#### PROBLEM TO SOLVE:
The full listing should be set down exactly as it reads.

#### MATERIAL PROVIDED:
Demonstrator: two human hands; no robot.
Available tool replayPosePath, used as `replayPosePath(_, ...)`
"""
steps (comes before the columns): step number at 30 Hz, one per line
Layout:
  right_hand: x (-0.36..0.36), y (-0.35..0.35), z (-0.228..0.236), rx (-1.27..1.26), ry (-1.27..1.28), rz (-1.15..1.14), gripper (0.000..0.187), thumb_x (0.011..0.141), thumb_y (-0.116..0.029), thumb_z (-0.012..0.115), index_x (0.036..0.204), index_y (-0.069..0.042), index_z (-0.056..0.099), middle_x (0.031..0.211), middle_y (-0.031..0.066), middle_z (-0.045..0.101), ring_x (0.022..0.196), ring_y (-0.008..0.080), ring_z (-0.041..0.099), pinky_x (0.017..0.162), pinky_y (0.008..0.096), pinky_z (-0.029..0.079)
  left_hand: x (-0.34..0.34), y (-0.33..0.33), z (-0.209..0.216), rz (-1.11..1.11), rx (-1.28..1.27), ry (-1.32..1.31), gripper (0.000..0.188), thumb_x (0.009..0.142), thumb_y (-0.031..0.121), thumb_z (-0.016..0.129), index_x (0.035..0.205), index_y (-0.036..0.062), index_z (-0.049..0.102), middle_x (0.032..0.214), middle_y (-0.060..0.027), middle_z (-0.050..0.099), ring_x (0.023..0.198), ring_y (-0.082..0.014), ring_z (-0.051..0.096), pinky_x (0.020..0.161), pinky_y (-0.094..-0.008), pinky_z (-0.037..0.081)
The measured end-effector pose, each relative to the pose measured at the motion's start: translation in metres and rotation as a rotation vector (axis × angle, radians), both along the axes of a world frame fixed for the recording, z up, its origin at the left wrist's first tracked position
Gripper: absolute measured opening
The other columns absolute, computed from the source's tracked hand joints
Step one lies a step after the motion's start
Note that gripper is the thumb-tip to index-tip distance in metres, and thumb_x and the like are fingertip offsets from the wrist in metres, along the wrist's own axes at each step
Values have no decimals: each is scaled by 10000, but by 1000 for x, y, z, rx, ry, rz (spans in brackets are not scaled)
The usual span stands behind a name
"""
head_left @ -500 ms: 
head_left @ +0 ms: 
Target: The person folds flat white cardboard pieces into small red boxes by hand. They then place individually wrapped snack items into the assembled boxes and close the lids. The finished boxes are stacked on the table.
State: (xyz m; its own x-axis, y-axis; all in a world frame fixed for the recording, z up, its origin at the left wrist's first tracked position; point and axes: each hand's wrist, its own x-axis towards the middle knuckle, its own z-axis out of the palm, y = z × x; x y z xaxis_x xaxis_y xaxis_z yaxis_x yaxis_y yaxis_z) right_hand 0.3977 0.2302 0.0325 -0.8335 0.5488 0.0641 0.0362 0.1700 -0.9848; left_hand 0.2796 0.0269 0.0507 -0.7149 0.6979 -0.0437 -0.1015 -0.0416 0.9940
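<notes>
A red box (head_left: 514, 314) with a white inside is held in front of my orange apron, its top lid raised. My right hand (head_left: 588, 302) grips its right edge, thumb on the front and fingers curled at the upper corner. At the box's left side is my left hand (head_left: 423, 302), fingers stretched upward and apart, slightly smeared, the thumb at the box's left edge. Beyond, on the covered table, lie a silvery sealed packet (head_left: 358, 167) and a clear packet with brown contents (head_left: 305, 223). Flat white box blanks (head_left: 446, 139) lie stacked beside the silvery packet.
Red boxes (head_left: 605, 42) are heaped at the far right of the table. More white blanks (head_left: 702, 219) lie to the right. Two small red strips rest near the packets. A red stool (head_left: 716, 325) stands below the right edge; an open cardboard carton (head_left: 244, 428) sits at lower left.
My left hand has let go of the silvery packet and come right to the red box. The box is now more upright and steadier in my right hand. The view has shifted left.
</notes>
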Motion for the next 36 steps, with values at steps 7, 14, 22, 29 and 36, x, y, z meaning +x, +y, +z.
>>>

#### RESULT OF THIS EXERCISE:
Demonstrator: two human hands; no robot.
Available tool replayPosePath, used as `replayPosePath(_, ...)`
"""
steps (comes before the columns): step number at 30 Hz, one per line
Layout:
  right_hand: x (-0.36..0.36), y (-0.35..0.35), z (-0.228..0.236), rx (-1.27..1.26), ry (-1.27..1.28), rz (-1.15..1.14), gripper (0.000..0.187), thumb_x (0.011..0.141), thumb_y (-0.116..0.029), thumb_z (-0.012..0.115), index_x (0.036..0.204), index_y (-0.069..0.042), index_z (-0.056..0.099), middle_x (0.031..0.211), middle_y (-0.031..0.066), middle_z (-0.045..0.101), ring_x (0.022..0.196), ring_y (-0.008..0.080), ring_z (-0.041..0.099), pinky_x (0.017..0.162), pinky_y (0.008..0.096), pinky_z (-0.029..0.079)
  left_hand: x (-0.34..0.34), y (-0.33..0.33), z (-0.209..0.216), rz (-1.11..1.11), rx (-1.28..1.27), ry (-1.32..1.31), gripper (0.000..0.188), thumb_x (0.009..0.142), thumb_y (-0.031..0.121), thumb_z (-0.016..0.129), index_x (0.035..0.205), index_y (-0.036..0.062), index_z (-0.049..0.102), middle_x (0.032..0.214), middle_y (-0.060..0.027), middle_z (-0.050..0.099), ring_x (0.023..0.198), ring_y (-0.082..0.014), ring_z (-0.051..0.096), pinky_x (0.020..0.161), pinky_y (-0.094..-0.008), pinky_z (-0.037..0.081)
The measured end-effector pose, each relative to the pose measured at the motion's start: translation in metres and rotation as a rotation vector (axis × angle, radians), both along the axes of a world frame fixed for the recording, z up, its origin at the left wrist's first tracked position
Gripper: absolute measured opening
The other columns absolute, computed from the source's tracked hand joints
Step one lies a step after the motion's start
Note that gripper is the thumb-tip to index-tip distance in metres, and thumb_x and the like are fingertip offsets from the wrist in metres, along the wrist's own axes at each step
Values have no decimals: each is scaled by 10000, but by 1000 for x, y, z, rx, ry, rz (spans in brackets are not scaled)
The usual span stands behind a name
"""
head_left @ -500 ms: 
head_left @ +0 ms: 
Target: The person folds flat white cardboard pieces into small red boxes by hand. They then place individually wrapped snack items into the assembled boxes and close the lids. The finished boxes are stacked on the table.
State: (xyz m; its own x-axis, y-axis; all in a world frame fixed for the recording, z up, its origin at the left wrist's first tracked position; point and axes: each hand's wrist, its own x-axis towards the middle knuckle, its own z-axis out of the palm, y = z × x; x y z xaxis_x xaxis_y xaxis_z yaxis_x yaxis_y yaxis_z) right_hand 0.3977 0.2302 0.0325 -0.8335 0.5488 0.0641 0.0362 0.1700 -0.9848; left_hand 0.2796 0.0269 0.0507 -0.7149 0.6979 -0.0437 -0.1015 -0.0416 0.9940
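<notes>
A red box (head_left: 514, 314) with a white inside is held in front of my orange apron, its top lid raised. My right hand (head_left: 588, 302) grips its right edge, thumb on the front and fingers curled at the upper corner. At the box's left side is my left hand (head_left: 423, 302), fingers stretched upward and apart, slightly smeared, the thumb at the box's left edge. Beyond, on the covered table, lie a silvery sealed packet (head_left: 358, 167) and a clear packet with brown contents (head_left: 305, 223). Flat white box blanks (head_left: 446, 139) lie stacked beside the silvery packet.
Red boxes (head_left: 605, 42) are heaped at the far right of the table. More white blanks (head_left: 702, 219) lie to the right. Two small red strips rest near the packets. A red stool (head_left: 716, 325) stands below the right edge; an open cardboard carton (head_left: 244, 428) sits at lower left.
My left hand has let go of the silvery packet and come right to the red box. The box is now more upright and steadier in my right hand. The view has shifted left.
</notes>
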Motion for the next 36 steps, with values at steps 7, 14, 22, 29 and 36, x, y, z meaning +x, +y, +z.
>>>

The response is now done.